Date of Award:

2014

Document Type:

Dissertation

Degree Name:

Doctor of Philosophy (PhD)

Department:

Computer Science

Advisor/Chair:

Nicholas S. Flann

Co-Advisor/Chair:

Gregory J. Podgorski

Abstract

Systems biology takes a holistic approach to biological questions as it applies mathematical

modeling to link and understand the interaction of components in complex biological

systems. Multiscale modeling is the only method that can fully accomplish this aim. Mutliscale models consider processes at different levels that are coupled within the modeling framework. A first requirement in creating such models is a clear understanding of processes that operate at each level. This research focuses on modeling aspects of biological development as a complex process that occurs at many scales. Two of these scales were considered in this work: cellular differentiation, the process of in which less specialized cells acquired specialized properties of mature cell types, and morphogenesis, the process in which an organism develops its shape and tissue architecture. In development, cellular differentiation typically is required for morphogenesis. Therefore, cellular differentiation is at a lower scale than morphogenesis in the overall process of development. In this work, cellular differentiation and morphogenesis were modeled in a variety of biological contexts, with the ultimate goal of linking these different scales of developmental events into a unified model of development.
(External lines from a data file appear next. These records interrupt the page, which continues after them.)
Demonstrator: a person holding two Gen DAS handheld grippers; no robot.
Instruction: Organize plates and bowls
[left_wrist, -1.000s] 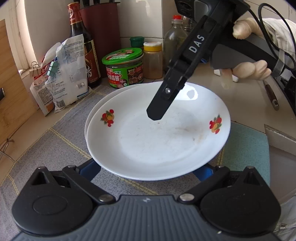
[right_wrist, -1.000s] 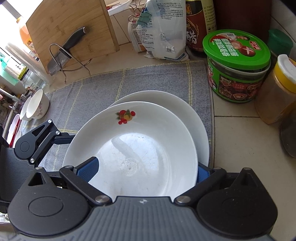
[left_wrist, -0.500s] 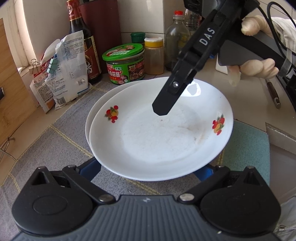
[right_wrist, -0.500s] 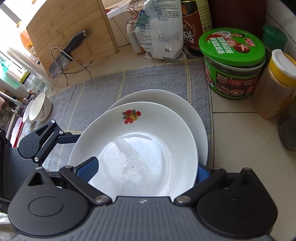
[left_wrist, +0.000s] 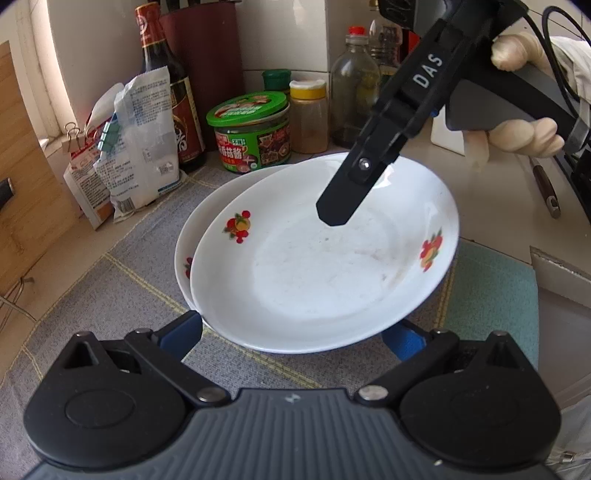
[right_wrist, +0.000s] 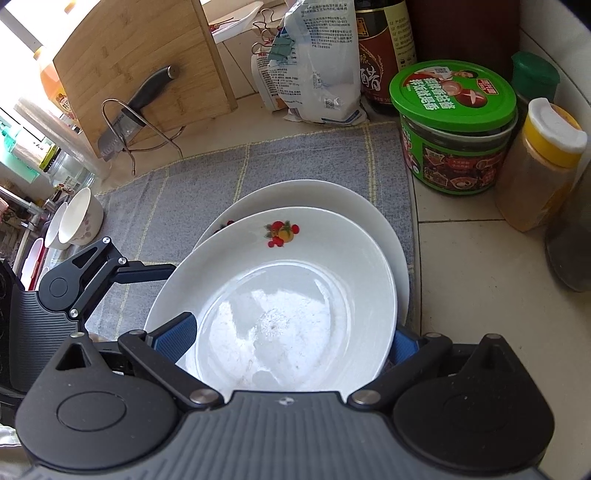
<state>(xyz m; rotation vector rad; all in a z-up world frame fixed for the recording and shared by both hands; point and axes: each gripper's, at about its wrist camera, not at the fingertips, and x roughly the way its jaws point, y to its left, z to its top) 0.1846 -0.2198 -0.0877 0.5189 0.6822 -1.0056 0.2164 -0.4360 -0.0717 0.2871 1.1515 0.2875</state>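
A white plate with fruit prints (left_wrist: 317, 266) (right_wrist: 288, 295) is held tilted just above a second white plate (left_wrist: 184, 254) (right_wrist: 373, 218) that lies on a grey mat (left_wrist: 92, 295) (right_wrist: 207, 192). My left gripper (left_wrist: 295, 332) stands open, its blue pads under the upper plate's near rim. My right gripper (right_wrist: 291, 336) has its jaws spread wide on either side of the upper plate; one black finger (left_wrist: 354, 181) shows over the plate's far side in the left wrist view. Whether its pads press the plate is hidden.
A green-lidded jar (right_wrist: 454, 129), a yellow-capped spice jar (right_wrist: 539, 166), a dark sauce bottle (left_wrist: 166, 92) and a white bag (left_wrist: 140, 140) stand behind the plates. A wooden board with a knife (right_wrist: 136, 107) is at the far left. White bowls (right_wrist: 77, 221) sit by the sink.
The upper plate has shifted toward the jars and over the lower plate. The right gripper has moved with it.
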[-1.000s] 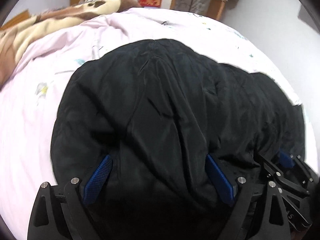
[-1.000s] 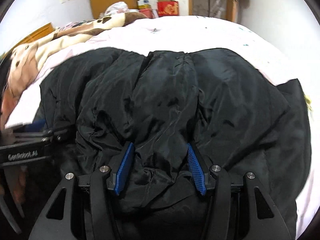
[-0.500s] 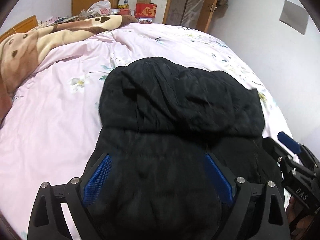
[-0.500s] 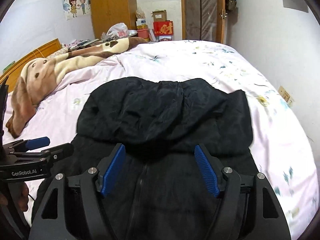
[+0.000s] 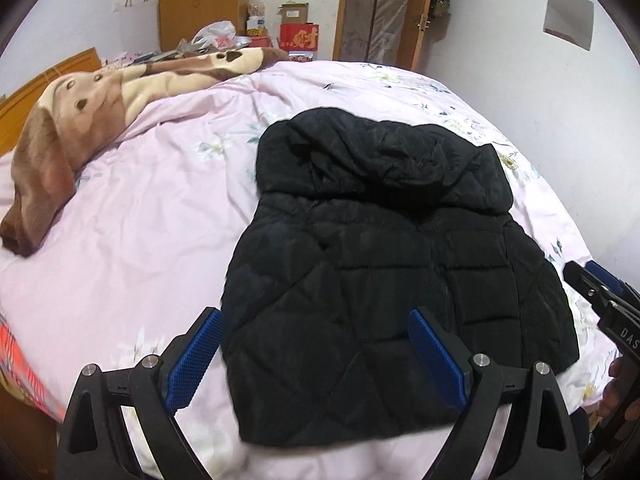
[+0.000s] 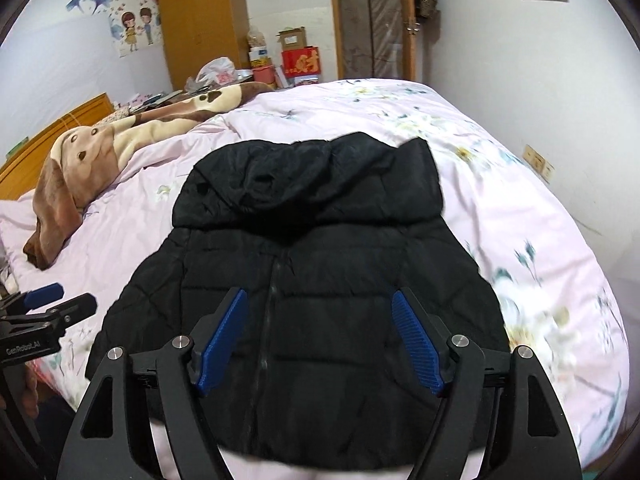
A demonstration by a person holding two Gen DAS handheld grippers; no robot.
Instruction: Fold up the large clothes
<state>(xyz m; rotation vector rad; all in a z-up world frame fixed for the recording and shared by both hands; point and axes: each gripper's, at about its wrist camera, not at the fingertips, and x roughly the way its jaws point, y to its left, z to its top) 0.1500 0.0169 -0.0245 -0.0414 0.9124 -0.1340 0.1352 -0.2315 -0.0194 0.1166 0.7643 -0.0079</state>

Three aspects of cellular differentiation were investigated, all united by the theme of how the dynamics of gene regulatory networks (GRNs) control differentiation. Two of the projects of this dissertation studied the effect of noise and robustness in switching between cell types during differentiation, and a third deals with the evaluation of hypothetical GRNs that allow the differentiation of specific cell types. All these projects view cell types as highdimensional attractors in the GRNs and use random Boolean networks as the modeling framework for studying network dynamics.

Morphogenesis was studied using the emergence of three-dimensional structures in biofilms as a relatively simple model. Many strains of bacteria form complex structures during growth as colonies on a solid medium. The morphogenesis of these structures was modeled using an agent-based framework and the outcomes were validated using structures of biofilm colonies reported in the literature.